Last year, California passed the California Consumer Privacy Act (CCPA) which will come in to force on 1st January 2020. This act establishes requirements for the protection of personal data of California residents which will affect US and global companies.
The CCPA does not only impose restrictions on data trading business models, widely spread across the US, it also requires companies to achieve a compliance standard similar to the General Data Protection Regulation (GDPR) in the EU. Especially in relation to transparency requirements, individuals’ rights and contractual frameworks.
Today, compliance teams in US companies, particularly in California, are already sceptical about the need to comply with CCPA as the act does not apply to all businesses. In order to decide whether the CCPA applies to your company the following criteria must be considered:
- Is the personal data you are processing about individuals who are residents in California; and
- If your company is processing this information you must either:
- have gross revenues exceeding $25 million;
- purchase personal data on 50,000 or more consumers, households, or devices; or
- derive 50% or more of your annual revenues from selling consumers’ personal data.
If your business meets the criteria above, your CCPA compliance journey must be initiated as soon as possible as the start of 2020 may be a tough one with financial and reputational repercussions. In particular, the California Attorney General, who has been provided with additional financial support through the Consumer Privacy Fund, will be able to enforce the new law and bring forward class actions to impose civil penalties ranging from $2,500 per violation to $7,500 per intentional violation. Additionally, in the case of a personal data breach, consumers will be able to submit claims for statutory damages of up to $750 per consumer. When these penalties and statutory damages are combined into a class action law suit, business exposure becomes significant.
Recently, we witnessed a heavy financial penalty and restitution placed on Equifax of $600 million, the outcome of a data breach under current data protection laws. It is just a matter of time until something similar happens to companies as a result of violating the CCPA.
What are the key requirements to comply with the CCPA?
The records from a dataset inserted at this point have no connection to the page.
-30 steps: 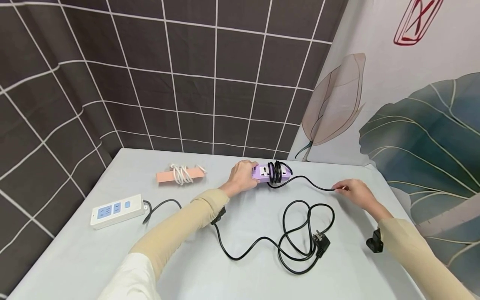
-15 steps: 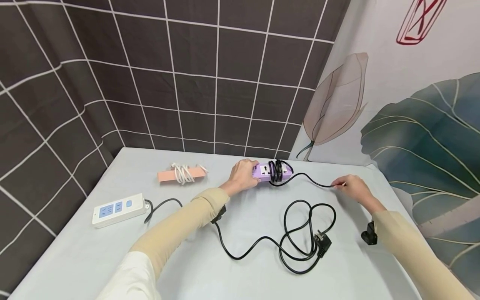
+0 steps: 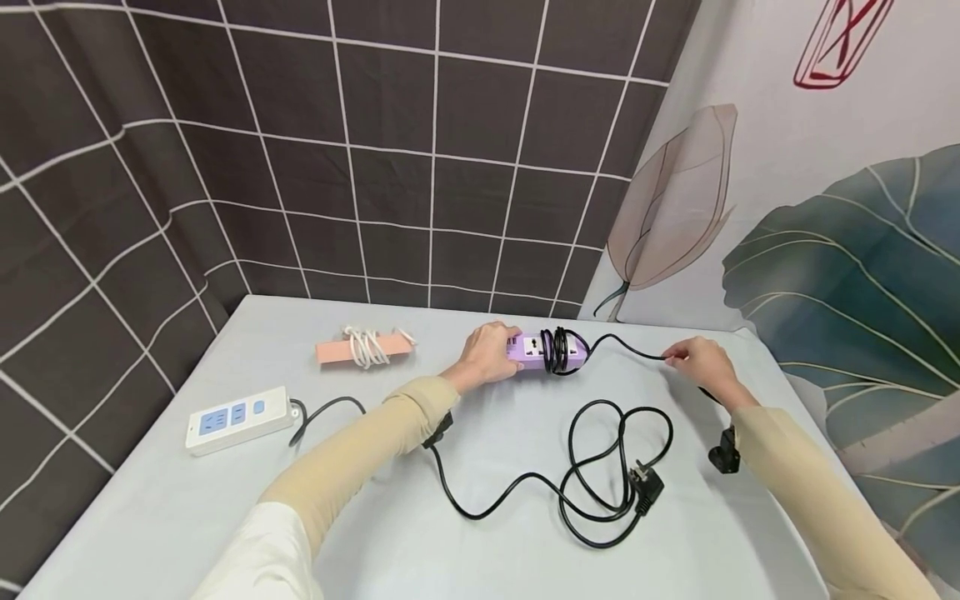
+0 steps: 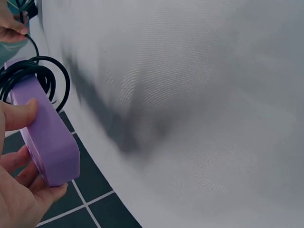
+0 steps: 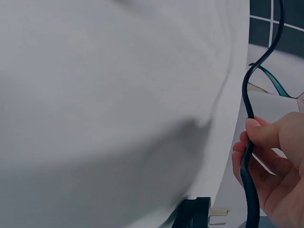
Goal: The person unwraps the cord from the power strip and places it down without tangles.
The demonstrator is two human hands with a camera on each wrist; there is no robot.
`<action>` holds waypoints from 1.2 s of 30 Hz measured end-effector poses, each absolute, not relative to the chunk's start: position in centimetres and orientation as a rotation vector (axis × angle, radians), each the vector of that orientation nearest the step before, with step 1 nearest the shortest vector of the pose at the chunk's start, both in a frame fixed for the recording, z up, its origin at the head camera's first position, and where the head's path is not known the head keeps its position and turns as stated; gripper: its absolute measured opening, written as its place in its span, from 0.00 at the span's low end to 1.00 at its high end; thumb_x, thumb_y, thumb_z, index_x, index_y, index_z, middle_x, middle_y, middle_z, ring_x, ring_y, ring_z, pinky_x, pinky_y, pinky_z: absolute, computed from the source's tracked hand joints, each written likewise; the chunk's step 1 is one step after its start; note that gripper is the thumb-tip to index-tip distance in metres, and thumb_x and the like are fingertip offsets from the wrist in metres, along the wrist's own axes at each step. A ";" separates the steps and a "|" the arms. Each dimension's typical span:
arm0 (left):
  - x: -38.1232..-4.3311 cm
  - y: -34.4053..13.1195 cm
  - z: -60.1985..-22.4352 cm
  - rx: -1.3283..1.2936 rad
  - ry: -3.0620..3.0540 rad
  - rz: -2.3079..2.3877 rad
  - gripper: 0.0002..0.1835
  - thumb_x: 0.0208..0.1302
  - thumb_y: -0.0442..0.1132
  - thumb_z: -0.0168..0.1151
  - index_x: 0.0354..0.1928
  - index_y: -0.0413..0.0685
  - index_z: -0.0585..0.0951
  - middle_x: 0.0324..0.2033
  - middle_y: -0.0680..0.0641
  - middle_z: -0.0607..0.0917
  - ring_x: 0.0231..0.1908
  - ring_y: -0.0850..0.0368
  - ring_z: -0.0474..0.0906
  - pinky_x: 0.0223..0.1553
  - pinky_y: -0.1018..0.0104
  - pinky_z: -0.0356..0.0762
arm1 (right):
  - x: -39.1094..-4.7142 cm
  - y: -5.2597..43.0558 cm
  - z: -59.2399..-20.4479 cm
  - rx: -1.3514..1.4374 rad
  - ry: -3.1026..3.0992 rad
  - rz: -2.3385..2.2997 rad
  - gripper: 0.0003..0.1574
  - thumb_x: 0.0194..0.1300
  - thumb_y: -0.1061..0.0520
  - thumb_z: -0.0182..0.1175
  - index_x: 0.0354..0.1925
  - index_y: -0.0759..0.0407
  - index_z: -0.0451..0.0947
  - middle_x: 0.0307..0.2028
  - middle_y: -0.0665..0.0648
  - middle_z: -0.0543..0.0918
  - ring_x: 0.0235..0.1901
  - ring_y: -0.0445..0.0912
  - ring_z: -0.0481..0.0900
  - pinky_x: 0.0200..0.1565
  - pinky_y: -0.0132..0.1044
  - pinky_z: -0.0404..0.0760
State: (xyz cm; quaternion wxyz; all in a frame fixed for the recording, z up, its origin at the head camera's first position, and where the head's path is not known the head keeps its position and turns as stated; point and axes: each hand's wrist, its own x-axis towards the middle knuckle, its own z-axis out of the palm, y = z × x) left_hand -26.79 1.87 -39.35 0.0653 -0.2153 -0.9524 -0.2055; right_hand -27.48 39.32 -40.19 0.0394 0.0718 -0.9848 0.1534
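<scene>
My left hand [image 3: 487, 353] grips the left end of a purple power strip [image 3: 530, 355] near the table's back edge. In the left wrist view, its thumb and fingers clasp the strip's sides [image 4: 53, 137]. Several turns of black cord [image 3: 556, 350] wrap around the strip's right half. From there the cord [image 3: 626, 343] arches to the right hand [image 3: 701, 365], which pinches it between thumb and fingertips above the table. In the right wrist view, the cord [image 5: 246, 95] runs through that pinch, and a black plug [image 5: 192, 213] with metal prongs shows at the bottom edge.
A pink power strip [image 3: 333, 352] wrapped in white cord lies at the back left. In front of it sits a white power strip [image 3: 238, 421] with blue sockets. Its black cord passes under the left forearm to loose loops and a black plug [image 3: 647, 487].
My right hand has moved up and slightly toward the back with the cord. The free cord arches higher, and the purple strip has shifted slightly. The left hand keeps its grip.
</scene>
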 end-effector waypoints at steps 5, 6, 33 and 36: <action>-26.8 1.9 -39.6 -0.700 -2.885 -0.588 0.30 0.47 0.44 0.74 0.56 0.50 0.80 0.41 0.45 0.85 0.38 0.54 0.79 0.41 0.63 0.78 | -27.9 39.2 -39.8 0.144 -2.977 0.501 0.13 0.62 0.61 0.57 0.38 0.69 0.84 0.34 0.67 0.86 0.28 0.52 0.79 0.26 0.35 0.69; -26.9 1.9 -39.7 -0.706 -2.886 -0.583 0.30 0.47 0.44 0.74 0.56 0.50 0.81 0.41 0.45 0.85 0.38 0.54 0.79 0.41 0.63 0.78 | -28.0 39.1 -39.6 0.138 -2.967 0.506 0.13 0.62 0.61 0.57 0.38 0.69 0.84 0.34 0.67 0.86 0.27 0.51 0.79 0.26 0.35 0.69; -27.2 2.0 -40.3 -0.714 -2.914 -0.568 0.30 0.46 0.43 0.74 0.55 0.49 0.81 0.41 0.45 0.85 0.40 0.54 0.79 0.41 0.63 0.78 | -28.4 38.1 -34.5 -0.106 -2.717 0.726 0.18 0.68 0.57 0.54 0.46 0.68 0.82 0.35 0.70 0.86 0.18 0.31 0.72 0.33 0.38 0.68; -27.2 2.0 -40.3 -0.714 -2.911 -0.561 0.29 0.46 0.44 0.74 0.55 0.50 0.81 0.41 0.45 0.85 0.39 0.54 0.79 0.41 0.63 0.78 | -28.2 38.3 -34.2 -0.113 -2.708 0.740 0.18 0.69 0.56 0.53 0.47 0.67 0.81 0.38 0.70 0.85 0.18 0.29 0.71 0.33 0.37 0.69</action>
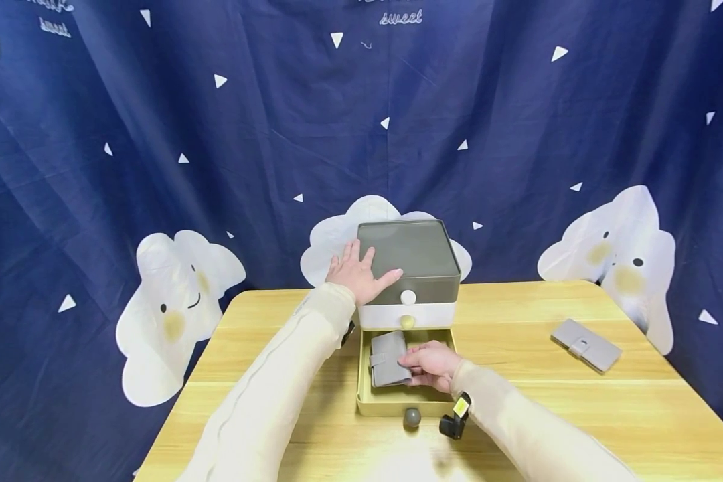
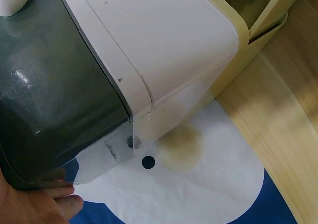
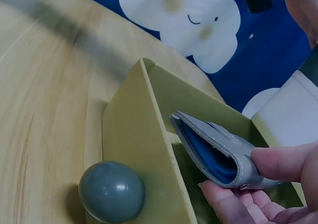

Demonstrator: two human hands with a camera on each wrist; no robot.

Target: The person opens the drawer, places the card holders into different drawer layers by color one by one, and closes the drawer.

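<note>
A small drawer box stands at the back of the table, with a dark grey top tier point(image 1: 410, 248), a white middle tier point(image 1: 373, 314) and a yellow bottom drawer point(image 1: 385, 407) pulled out. My left hand point(image 1: 358, 274) rests on the left front part of the dark top, fingers spread. In the right wrist view my right hand point(image 3: 283, 184) pinches a grey wallet point(image 3: 218, 139) between thumb and fingers, inside the open drawer. The head view shows that grey wallet point(image 1: 388, 358) at the drawer's left side, with my right hand point(image 1: 430, 365) at its right edge.
A second grey wallet point(image 1: 586, 345) with a strap lies on the wooden table point(image 1: 512, 321) to the right. The open drawer has a round dark knob point(image 1: 412, 418) at its front. Behind the table hangs a dark blue curtain point(image 1: 265, 134) with clouds.
</note>
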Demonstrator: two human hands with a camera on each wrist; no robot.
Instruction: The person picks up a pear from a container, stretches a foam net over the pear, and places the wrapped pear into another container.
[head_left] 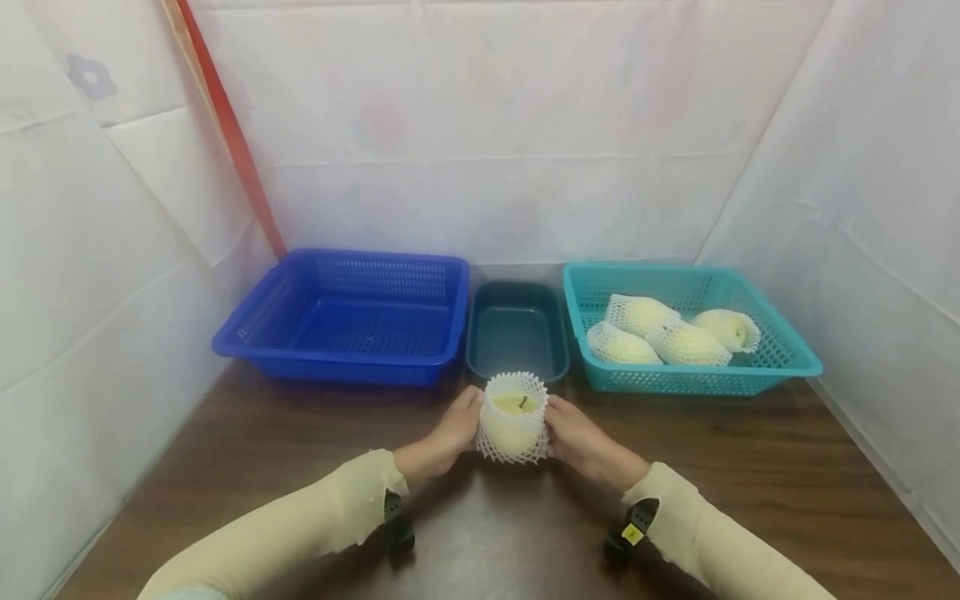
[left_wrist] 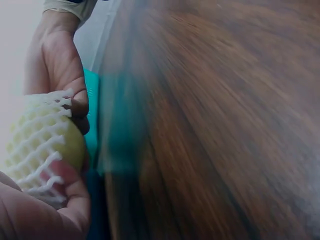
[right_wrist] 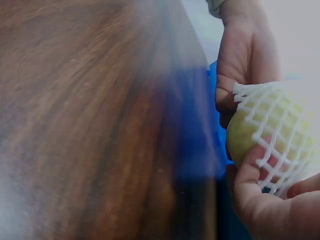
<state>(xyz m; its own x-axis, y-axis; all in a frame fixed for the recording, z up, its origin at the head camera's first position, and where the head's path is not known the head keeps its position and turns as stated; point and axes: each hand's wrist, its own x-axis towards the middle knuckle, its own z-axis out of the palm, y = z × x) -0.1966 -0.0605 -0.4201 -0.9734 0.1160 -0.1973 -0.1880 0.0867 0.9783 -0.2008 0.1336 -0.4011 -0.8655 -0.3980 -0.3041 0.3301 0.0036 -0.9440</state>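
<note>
Between my two hands is a pale yellow-green pear [head_left: 513, 429] in a white foam net sleeve, held over the near part of the table. Its dark stem points up inside the sleeve's open top. My left hand [head_left: 452, 429] grips it from the left, and my right hand [head_left: 581, 437] from the right. The wrist views show fingertips pressed under the net's lower edge against the bare skin of the pear [right_wrist: 242, 137]. The fruit's underside is partly exposed there.
A blue basket [head_left: 341, 360] stands at the back left. The dark teal tray [head_left: 517, 333] sits in the middle, just beyond the pear. At the back right, a turquoise basket [head_left: 697, 382] holds several net-wrapped pears [head_left: 686, 342]. White sheets [head_left: 480, 108] enclose the brown table [head_left: 300, 433].
</note>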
Firstly, businesses must carry out an assessment to understand whether they are affected by the CCPA. This must primarily focus on the jurisdiction of business activities, individuals affected, and the nature of data processing operations. It is advisable to run these assessments as early as possible due to CCPA obligations, significant changes to business models and the technical implementations that may be required.
Secondly, businesses must decide how they are going to deal with California residents’ personal data. More specifically, some of the CCPA provisions, such as offering financial incentives for collecting and selling personal data, are only applicable in California. For this reason, it is important to identify where your business model and data processing procedures will deviate from global or EU practises and what you need to do to make sure you are compliant with the CCPA.
Moreover, not only will companies have more stringent transparency obligations requiring them to inform individuals to a similar degree as the GDPR, but more information with respect to the sale of personal data will have to be disclosed. On top of the right to be informed, California residents will have to be granted a range of other consumer rights including the rights:
- to request and receive personal data and information about their data processing;
- to delete their personal information;
- to opt-out from the sale of their personal information; and
- to receive a copy of personal data in a format suitable for transferring to another service provider.
Some of these rights may be new to some businesses, and therefore it is important to draft or amend existing procedures to make sure that individuals’ requests are dealt with in line with the CCPA.
Children will also have a right to opt-in to the sale of their personal data and this will leverage a need to set up and apply age verification procedures. As a result of exercising any of these rights, companies will be prohibited from adopting any aggressive business models, such as denying goods or services to individuals or otherwise discriminating consumers.
Finally, the CCPA will also require businesses to review existing personal data security practices and procedures to ascertain that they are implementing sufficient measures to prevent and mitigate personal data breaches. In addition, vendor management and data sharing with third parties (mainly in relation to the sale of personal data) will have to be reviewed by setting up stringent contracts which aim to clearly frame and limit the scope for data processing.
There is no doubt that the CCPA requirements have a significant impact on businesses operating in California, especially the ones that have not already reviewed their data processing in line with the GDPR obligations. This will trigger a great deal of compliance work which needs to be addressed ahead of January 2020. As a starting point, we suggest:
- assessing how your business is affected by CCPA;
- deciding what you need to change in your business model, internal policies and procedures; and
- embedding changes to your day-to-day activities and focussing on customers and engagement with them.